■ **Exercise goal**
Each line below with the string "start" should be copied.
┏━━
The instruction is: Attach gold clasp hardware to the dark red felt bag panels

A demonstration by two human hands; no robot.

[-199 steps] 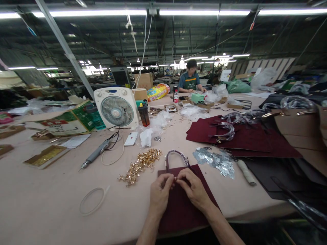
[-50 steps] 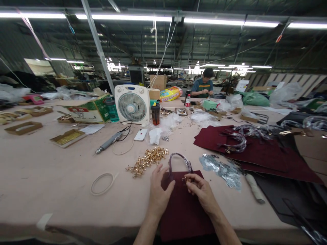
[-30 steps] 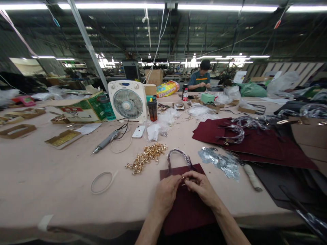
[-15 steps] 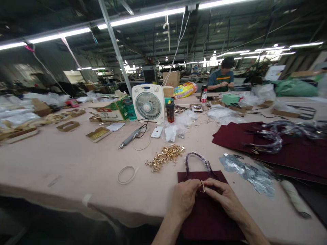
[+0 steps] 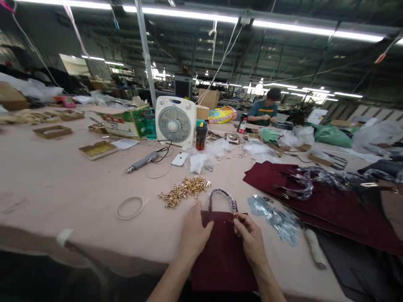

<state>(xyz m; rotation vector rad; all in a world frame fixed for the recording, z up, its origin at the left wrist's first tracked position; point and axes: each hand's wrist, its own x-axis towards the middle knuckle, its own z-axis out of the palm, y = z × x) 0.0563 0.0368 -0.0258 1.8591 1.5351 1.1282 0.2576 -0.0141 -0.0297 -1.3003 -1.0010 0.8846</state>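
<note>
While hands point(image 5: 194, 239) hold burgundy tote point(image 5: 222, 262), gold point(image 5: 98, 149) fills tray point(image 5: 82, 154)

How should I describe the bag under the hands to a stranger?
At the near edge of the worktable, the dark red bag lies under the left hand and right hand. Unlike the overlapping red bags to its right, it lies alone.

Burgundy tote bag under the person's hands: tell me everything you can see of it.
The burgundy tote bag lies flat on the pale pink table, a matte, felt-like panel with its top edge pointing away from the person. A looped handle, dark and sheathed in clear plastic film, rises from that edge. The left hand rests over the bag's left side. The right hand has its fingers at the handle's right end, where any fitting is too small to make out.
</note>
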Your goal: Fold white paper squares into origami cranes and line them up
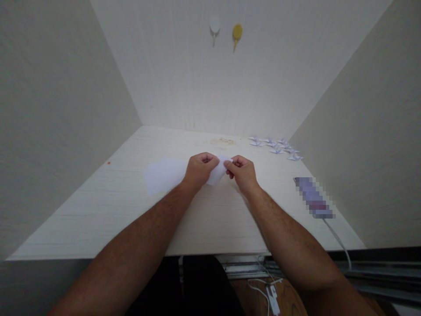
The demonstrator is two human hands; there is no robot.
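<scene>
Between my two hands is a small sheet of white paper (217, 172), held up just above the pale tabletop. My left hand (201, 169) pinches its left side between thumb and fingers. At the upper right corner, my right hand (241, 170) grips it the same way. Part of the sheet is hidden behind my fingers, so I cannot tell how it is folded. More white paper (164, 173) lies flat on the table, left of my left hand and partly covered by my forearm. Several folded paper cranes (276, 147) stand at the back right.
A blurred flat device (312, 197) with a white cable (338, 241) lies near the right wall. White and yellow hooks (237, 31) hang on the back wall. Walls close in the table (210, 228) at left, right and back. Below its front edge is a power strip (272, 299).
</scene>
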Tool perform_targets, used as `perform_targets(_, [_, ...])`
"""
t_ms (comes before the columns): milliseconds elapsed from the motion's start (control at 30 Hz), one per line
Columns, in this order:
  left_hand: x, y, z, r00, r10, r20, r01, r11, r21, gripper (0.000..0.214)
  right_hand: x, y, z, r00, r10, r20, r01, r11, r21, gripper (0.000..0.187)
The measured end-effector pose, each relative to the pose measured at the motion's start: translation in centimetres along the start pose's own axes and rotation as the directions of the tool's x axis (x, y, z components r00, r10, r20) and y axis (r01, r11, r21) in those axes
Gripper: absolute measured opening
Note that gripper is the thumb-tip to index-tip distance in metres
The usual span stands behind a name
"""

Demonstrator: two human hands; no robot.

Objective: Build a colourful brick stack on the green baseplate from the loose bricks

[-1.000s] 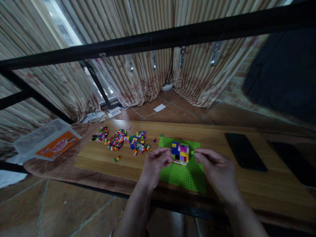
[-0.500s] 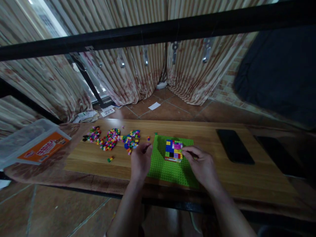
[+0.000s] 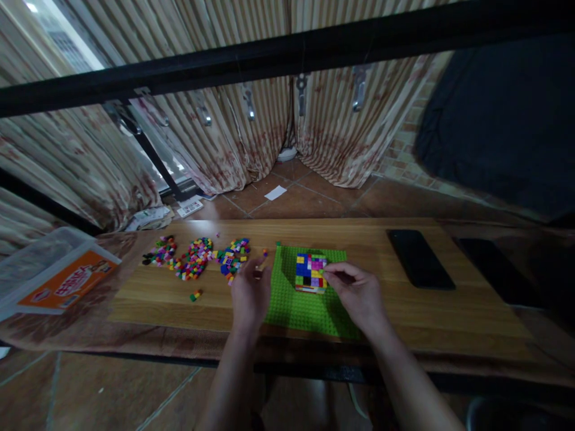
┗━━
■ **Exercise solution**
t_ms (comes before the columns): milliseconds elapsed from the motion's start (control at 30 Hz), one per line
The measured end-effector pose, each relative to the pose measured at the motion's start: translation in centimetres along the start pose's own axes and rotation as the directions of the tool's x axis (x, y, z components r00, r10, r20) and y axis (r01, r11, r21) in those axes

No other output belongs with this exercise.